Assigned task
Copy all lines below containing "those".

Entries shown
——

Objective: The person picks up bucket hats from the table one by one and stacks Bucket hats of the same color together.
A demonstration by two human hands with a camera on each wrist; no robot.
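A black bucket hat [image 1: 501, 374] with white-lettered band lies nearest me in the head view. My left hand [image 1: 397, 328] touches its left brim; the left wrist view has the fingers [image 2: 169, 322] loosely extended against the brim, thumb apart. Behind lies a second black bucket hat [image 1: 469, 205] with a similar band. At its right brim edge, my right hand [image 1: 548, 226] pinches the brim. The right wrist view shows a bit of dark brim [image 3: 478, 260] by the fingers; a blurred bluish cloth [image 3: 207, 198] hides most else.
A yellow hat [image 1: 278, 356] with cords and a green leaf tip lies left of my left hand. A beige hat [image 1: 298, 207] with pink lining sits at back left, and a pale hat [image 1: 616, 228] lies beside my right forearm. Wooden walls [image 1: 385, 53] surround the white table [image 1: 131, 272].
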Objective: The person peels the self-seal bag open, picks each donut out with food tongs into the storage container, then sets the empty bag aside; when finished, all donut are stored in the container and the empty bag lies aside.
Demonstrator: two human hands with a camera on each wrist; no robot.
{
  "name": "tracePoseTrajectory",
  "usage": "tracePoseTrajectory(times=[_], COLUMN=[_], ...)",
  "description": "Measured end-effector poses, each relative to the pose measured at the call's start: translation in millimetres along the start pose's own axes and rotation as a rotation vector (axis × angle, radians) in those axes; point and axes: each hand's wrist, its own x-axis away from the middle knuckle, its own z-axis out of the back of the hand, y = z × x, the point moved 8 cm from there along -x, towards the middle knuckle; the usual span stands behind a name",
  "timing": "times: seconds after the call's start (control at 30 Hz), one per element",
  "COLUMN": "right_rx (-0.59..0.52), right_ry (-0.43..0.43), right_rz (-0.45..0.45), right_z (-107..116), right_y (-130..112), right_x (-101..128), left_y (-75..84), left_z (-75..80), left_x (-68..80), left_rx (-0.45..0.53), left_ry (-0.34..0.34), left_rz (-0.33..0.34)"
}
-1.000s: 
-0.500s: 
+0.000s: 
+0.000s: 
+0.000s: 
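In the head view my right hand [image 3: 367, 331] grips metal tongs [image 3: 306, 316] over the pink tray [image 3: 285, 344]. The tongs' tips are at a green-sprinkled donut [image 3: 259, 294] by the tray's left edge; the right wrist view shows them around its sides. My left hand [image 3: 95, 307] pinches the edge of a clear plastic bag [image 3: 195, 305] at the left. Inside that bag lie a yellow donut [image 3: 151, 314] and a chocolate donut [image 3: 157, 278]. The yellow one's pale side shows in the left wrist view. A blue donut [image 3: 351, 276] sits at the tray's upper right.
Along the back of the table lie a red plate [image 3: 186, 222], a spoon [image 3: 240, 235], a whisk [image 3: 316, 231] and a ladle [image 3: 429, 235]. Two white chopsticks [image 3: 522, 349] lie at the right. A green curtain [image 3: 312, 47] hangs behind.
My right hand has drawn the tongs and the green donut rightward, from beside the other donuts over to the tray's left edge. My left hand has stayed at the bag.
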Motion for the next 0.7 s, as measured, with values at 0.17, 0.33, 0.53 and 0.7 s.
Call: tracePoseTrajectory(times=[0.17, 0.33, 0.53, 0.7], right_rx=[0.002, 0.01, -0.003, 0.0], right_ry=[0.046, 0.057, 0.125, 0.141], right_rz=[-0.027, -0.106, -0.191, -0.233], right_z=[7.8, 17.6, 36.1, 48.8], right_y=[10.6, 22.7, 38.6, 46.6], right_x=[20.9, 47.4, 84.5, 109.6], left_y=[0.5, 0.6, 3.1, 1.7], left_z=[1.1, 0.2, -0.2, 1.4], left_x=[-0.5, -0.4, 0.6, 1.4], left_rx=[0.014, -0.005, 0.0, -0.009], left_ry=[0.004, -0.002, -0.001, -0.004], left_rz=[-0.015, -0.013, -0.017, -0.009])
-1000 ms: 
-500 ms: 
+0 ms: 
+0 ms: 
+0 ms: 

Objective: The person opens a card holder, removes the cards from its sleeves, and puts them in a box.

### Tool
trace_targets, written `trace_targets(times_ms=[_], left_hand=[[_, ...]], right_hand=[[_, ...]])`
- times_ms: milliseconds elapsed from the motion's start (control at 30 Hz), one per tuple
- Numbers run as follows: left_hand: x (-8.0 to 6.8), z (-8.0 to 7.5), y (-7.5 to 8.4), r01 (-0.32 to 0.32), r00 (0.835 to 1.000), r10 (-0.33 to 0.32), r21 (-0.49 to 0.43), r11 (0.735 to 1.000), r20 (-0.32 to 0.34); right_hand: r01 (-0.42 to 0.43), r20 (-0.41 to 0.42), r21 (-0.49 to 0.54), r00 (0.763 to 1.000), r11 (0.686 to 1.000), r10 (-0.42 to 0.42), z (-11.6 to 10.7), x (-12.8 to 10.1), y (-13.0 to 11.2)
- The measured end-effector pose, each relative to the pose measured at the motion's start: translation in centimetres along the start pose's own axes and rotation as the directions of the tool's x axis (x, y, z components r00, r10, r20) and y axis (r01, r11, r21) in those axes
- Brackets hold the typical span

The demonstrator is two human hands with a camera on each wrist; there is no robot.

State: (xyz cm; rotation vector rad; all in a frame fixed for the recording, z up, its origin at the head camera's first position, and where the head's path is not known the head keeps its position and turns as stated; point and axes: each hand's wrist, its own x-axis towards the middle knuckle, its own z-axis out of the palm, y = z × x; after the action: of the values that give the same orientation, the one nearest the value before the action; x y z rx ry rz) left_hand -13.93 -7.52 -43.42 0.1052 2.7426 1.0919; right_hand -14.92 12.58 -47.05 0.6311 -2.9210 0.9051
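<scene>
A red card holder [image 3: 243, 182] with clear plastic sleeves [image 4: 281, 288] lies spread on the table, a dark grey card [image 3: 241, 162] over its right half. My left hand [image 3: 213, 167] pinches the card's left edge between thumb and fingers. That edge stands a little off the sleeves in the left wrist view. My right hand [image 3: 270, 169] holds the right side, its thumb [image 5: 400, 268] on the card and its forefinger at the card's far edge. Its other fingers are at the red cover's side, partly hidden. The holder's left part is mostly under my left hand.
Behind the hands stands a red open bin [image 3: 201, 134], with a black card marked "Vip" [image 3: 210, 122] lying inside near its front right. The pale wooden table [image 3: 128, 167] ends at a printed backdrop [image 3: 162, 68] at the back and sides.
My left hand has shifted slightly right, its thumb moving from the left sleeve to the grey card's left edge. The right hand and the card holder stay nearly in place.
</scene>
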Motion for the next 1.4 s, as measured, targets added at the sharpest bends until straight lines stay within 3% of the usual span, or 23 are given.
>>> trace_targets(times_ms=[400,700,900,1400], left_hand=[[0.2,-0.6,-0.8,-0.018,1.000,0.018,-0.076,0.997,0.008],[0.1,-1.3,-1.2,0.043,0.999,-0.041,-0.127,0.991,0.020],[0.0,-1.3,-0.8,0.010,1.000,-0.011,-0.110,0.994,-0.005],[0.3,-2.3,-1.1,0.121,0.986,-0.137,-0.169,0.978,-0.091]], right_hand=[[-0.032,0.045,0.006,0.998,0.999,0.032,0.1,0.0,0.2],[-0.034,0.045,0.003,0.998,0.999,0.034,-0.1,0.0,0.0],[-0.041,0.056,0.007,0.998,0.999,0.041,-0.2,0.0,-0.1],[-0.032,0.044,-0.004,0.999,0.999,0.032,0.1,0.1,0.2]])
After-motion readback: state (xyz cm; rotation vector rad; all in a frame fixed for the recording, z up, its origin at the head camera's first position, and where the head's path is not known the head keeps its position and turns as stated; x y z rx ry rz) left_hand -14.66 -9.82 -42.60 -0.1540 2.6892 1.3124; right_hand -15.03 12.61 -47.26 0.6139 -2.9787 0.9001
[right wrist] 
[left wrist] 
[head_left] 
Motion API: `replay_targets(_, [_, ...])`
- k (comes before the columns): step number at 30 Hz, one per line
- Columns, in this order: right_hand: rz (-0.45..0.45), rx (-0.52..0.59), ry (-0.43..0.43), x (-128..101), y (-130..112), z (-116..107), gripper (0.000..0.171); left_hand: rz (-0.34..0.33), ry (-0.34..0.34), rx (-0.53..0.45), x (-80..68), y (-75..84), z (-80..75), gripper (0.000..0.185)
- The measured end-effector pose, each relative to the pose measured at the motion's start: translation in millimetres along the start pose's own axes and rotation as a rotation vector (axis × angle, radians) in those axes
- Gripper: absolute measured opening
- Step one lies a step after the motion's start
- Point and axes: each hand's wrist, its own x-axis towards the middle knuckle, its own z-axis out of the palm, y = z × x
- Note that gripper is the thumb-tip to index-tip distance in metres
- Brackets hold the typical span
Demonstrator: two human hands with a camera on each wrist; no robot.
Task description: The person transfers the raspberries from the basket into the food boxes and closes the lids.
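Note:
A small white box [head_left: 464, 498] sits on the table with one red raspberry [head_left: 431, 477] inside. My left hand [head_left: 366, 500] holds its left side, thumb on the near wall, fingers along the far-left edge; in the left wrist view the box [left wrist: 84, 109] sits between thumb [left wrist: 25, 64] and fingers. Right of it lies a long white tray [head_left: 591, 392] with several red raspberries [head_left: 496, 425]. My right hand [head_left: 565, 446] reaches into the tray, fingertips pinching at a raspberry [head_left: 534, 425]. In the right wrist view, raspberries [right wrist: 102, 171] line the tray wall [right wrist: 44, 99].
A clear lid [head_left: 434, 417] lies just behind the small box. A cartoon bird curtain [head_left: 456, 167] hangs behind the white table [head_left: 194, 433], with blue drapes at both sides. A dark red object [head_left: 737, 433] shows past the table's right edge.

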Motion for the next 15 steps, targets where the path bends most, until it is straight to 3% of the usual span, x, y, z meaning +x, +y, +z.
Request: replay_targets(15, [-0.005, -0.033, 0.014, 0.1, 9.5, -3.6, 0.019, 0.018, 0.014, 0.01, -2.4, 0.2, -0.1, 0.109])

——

Reply to the task
  "description": "Measured end-effector poses, each relative to the pose measured at the call's start: translation in millimetres along the start pose's own axes and rotation as a rotation vector (axis × angle, radians) in those axes; point and axes: each hand's wrist, its own x-axis away from the middle knuckle, its own z-axis out of the back of the hand, y = z × x, the point moved 8 cm from there along -x, towards the middle knuckle; the usual span stands behind a name",
- The measured end-effector pose, each relative to the pose measured at the motion's start: translation in centimetres along the start pose's own axes and rotation as the directions of the tool's x axis (x, y, z components r00, r10, r20) and y axis (r01, r11, r21) in those axes
- The measured end-effector pose, each relative to the pose measured at the motion's start: translation in millimetres along the start pose's own axes and rotation as a rotation vector (axis × angle, radians) in those axes

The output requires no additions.